Eight years of experience with endoscopic Nd:YAG laser photocoagulation were analyzed in retrospect in an attempt to identify factors relating to both failures and complications of laser therapy, and to delineate its limits and pitfalls in benign and malignant tumors. Three hundred and seventy-eight patients were studied, including 42 with gastroesophageal cancer, 180 with colorectal adenoma and 156 with colorectal malignancy.

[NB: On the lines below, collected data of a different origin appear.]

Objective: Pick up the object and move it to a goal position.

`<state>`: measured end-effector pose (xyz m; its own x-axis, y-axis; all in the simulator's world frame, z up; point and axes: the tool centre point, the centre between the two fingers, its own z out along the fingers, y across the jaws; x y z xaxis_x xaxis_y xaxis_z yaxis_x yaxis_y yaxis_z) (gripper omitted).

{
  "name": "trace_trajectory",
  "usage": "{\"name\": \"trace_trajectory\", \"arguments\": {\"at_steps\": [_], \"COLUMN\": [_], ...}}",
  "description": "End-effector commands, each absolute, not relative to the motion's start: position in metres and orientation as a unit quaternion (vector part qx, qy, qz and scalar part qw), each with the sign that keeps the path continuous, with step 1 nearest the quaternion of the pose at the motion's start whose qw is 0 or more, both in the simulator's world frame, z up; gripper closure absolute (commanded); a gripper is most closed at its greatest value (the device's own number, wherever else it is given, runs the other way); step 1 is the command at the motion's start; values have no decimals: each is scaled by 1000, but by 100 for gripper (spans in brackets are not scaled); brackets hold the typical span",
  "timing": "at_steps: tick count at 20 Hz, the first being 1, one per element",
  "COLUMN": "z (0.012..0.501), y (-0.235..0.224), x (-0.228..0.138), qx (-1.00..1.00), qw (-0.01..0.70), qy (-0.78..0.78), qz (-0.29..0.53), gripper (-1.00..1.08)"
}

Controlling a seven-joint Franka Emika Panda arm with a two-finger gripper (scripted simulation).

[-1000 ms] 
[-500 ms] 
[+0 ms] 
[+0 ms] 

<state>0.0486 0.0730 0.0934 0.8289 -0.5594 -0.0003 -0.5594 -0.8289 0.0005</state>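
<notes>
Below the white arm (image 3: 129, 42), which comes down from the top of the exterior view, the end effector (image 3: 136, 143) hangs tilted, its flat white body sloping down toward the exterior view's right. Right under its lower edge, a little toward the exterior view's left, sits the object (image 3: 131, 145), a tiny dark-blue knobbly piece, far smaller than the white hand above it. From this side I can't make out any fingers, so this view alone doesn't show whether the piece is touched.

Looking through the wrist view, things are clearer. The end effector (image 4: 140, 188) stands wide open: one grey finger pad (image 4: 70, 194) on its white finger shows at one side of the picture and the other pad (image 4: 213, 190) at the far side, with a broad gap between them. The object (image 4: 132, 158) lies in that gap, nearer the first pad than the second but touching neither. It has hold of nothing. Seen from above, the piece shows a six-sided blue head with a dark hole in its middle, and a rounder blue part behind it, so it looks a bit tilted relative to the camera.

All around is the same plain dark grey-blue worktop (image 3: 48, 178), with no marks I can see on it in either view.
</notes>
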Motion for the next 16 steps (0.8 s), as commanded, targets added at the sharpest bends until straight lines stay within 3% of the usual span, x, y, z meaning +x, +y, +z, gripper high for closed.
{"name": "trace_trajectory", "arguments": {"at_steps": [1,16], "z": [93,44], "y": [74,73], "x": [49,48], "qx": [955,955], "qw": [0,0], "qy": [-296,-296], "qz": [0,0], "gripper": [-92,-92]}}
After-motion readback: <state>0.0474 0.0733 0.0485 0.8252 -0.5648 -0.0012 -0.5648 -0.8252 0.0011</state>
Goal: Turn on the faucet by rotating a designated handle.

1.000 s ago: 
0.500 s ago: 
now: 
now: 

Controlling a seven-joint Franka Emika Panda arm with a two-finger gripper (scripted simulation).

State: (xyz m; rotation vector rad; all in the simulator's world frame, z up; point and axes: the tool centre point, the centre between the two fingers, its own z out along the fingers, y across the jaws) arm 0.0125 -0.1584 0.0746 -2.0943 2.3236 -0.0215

Patients with gastroesophageal cancer (n = 42) were referred mainly for obstruction in esophageal cancer and for bleeding in gastric cancer, with successful palliation in 86 and 81%. Hemorrhage was the only complication seen, twice during and twice after treatment. Pain, heat and smoke-induced complaints and sometimes temporary increased dysphagia were mentioned. Two white-surfaced tumors did not react at all. Patients with colorectal adenoma (n = 150) were divided into groups according to the size of the lesion. Definitive, histologically documented eradication of adenomatous tissue was achieved in 43% of the extensive, in 69% of the intermediate, and in 97% of the small adenomas. Major complications, mainly stenosis and hemorrhage, occurred in 6.4%, 7.6% and none of the lesions, respectively, and minor complications were seen in 57.4, 30.8 and 13.8%, respectively. Stenosis appeared to be related only to prior electrocoagulation and to excessive delivery of energy. Post-treatment hemorrhage occurred at about day 7. In familial polyposis (n = 30) surveillance of the rectal stump was successful in 84%, with major and minor complications in 4% and 12%. In colorectal cancers (n = 156) treated for palliation of bleeding and obstruction, success was obtained in 91%. major complications (13%) consisted mainly of stenosis and perforation.(ABSTRACT TRUNCATED AT 250 WORDS)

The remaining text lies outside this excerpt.